Information provided:
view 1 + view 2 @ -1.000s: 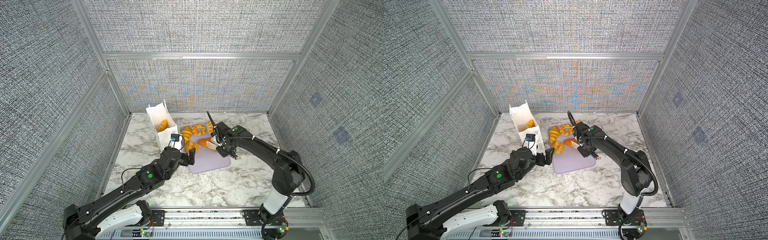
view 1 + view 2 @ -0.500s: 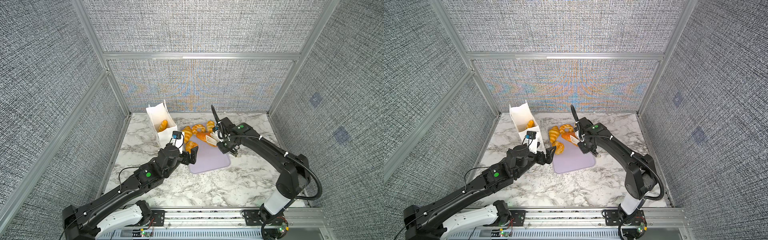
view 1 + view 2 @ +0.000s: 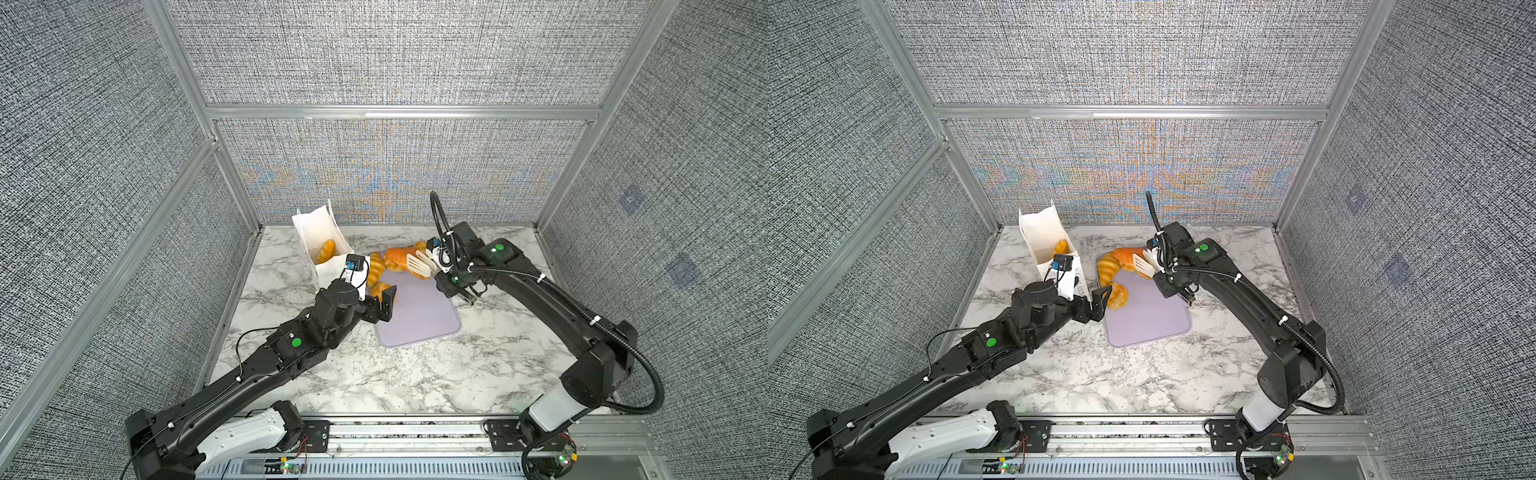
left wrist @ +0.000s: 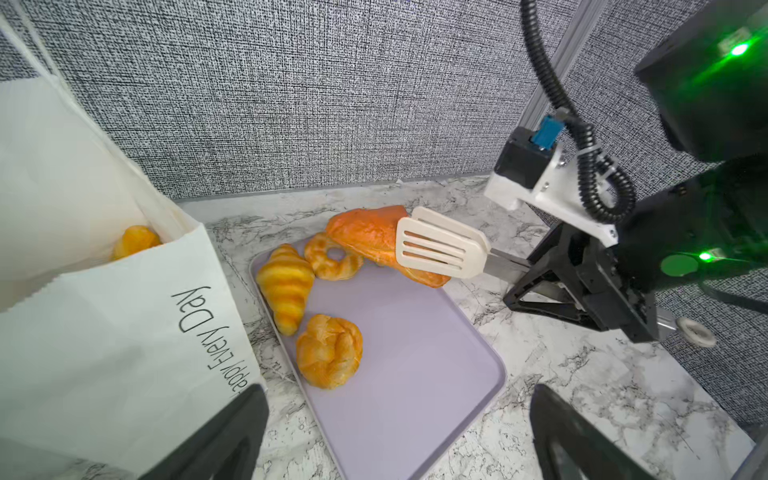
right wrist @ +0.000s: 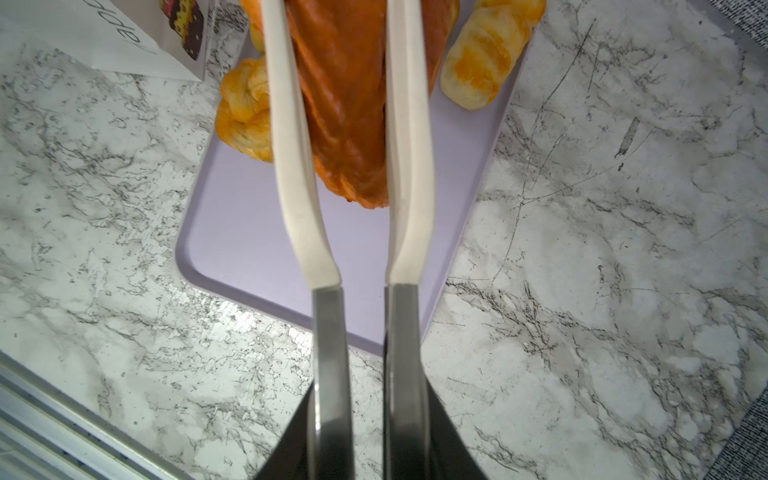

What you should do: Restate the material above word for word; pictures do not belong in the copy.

Result below:
view 1 + view 2 @ -1.000s: 
view 1 + view 2 @ -0.500s: 
view 1 + view 2 @ +0.000s: 
left wrist @ +0.000s: 
right wrist @ +0.000s: 

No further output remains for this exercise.